■ TASK: Write the entries out exactly, with the final line being the one containing "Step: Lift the".

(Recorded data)
╭──
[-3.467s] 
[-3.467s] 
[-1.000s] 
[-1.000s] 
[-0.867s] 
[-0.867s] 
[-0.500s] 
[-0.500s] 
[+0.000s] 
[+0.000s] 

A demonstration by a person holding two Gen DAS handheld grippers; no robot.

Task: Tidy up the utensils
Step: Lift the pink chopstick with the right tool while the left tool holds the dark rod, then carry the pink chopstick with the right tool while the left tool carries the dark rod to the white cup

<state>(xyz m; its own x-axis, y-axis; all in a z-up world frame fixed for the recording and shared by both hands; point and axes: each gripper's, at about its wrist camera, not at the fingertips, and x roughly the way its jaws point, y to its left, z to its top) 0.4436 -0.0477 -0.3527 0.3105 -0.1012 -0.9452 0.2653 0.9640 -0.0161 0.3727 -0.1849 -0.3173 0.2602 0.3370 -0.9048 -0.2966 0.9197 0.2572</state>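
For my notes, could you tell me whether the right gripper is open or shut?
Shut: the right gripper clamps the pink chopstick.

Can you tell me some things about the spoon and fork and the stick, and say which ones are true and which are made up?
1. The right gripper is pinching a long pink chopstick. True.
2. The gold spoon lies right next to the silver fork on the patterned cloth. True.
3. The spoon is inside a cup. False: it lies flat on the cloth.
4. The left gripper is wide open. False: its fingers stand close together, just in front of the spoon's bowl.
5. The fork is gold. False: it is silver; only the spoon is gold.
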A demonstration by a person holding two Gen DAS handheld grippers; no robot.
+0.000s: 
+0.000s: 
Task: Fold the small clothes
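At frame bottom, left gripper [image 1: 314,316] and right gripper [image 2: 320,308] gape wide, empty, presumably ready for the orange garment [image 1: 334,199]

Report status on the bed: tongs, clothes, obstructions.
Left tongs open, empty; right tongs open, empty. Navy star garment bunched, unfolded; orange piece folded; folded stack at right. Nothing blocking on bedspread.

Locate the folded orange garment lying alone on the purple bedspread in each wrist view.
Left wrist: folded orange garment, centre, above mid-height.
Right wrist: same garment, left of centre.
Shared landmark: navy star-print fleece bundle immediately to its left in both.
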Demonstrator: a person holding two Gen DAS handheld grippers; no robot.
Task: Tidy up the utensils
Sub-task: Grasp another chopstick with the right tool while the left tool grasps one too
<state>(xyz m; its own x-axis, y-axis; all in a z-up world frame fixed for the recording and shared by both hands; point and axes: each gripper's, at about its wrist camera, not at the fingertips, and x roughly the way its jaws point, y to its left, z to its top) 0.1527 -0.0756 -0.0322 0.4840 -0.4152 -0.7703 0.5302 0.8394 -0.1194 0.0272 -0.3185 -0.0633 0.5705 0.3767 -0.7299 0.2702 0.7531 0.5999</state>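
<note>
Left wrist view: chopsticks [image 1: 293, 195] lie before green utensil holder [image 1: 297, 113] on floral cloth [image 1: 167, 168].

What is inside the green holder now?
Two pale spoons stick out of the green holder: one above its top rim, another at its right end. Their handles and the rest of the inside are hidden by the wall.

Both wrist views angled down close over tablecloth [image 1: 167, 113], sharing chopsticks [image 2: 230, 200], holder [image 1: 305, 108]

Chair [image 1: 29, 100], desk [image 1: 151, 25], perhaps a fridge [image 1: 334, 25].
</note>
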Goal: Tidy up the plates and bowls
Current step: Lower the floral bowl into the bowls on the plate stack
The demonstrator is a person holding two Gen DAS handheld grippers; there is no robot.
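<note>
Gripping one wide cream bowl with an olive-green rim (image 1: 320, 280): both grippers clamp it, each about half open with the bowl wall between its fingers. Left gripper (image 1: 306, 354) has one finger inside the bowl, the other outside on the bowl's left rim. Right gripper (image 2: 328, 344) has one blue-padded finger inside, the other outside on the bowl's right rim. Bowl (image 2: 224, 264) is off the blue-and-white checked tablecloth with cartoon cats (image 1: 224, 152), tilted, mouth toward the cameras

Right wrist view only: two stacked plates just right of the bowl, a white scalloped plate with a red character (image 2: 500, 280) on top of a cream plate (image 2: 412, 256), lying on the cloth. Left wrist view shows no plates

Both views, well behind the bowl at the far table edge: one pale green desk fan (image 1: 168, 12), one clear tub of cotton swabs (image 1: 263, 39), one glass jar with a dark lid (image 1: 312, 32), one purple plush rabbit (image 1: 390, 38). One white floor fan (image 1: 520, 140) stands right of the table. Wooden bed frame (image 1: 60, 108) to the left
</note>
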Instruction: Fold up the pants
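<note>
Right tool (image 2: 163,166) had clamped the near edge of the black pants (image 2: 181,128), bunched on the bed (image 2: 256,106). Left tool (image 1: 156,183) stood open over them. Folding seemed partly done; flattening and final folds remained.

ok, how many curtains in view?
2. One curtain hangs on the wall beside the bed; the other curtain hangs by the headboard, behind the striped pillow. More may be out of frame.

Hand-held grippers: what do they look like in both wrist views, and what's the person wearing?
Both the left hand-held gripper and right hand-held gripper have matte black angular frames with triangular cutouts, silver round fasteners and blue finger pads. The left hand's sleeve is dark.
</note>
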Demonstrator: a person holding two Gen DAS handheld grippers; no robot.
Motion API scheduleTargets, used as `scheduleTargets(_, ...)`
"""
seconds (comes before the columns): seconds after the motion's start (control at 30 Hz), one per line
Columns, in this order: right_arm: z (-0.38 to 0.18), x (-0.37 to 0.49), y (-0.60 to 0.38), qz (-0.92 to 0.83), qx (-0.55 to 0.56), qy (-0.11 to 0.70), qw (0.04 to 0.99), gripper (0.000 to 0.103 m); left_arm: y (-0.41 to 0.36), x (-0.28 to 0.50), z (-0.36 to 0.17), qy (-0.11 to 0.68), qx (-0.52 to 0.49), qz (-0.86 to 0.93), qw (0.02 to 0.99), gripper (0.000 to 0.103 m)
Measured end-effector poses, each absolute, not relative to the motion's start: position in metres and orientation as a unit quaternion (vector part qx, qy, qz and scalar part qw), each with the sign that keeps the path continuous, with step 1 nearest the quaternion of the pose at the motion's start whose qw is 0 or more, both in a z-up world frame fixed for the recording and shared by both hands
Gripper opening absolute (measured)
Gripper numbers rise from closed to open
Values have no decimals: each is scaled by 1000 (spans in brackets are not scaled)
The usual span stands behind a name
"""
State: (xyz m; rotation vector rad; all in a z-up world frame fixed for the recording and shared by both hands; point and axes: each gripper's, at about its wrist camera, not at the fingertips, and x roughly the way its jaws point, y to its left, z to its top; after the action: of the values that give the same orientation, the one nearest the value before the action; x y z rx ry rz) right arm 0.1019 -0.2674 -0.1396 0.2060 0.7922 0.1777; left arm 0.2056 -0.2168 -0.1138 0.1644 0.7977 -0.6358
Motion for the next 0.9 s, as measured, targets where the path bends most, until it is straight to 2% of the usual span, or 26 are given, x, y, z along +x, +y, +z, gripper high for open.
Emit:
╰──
■ OUTPUT OF THE TASK:
[-3.467s] 
[-3.467s] 
[-1.000s] 
[-1.000s] 
[-0.867s] 
[-0.867s] 
[-0.500s] 
[-0.500s] 
[+0.000s] 
[+0.000s] 

A demonstration by a person holding two Gen DAS handheld grippers; no robot.

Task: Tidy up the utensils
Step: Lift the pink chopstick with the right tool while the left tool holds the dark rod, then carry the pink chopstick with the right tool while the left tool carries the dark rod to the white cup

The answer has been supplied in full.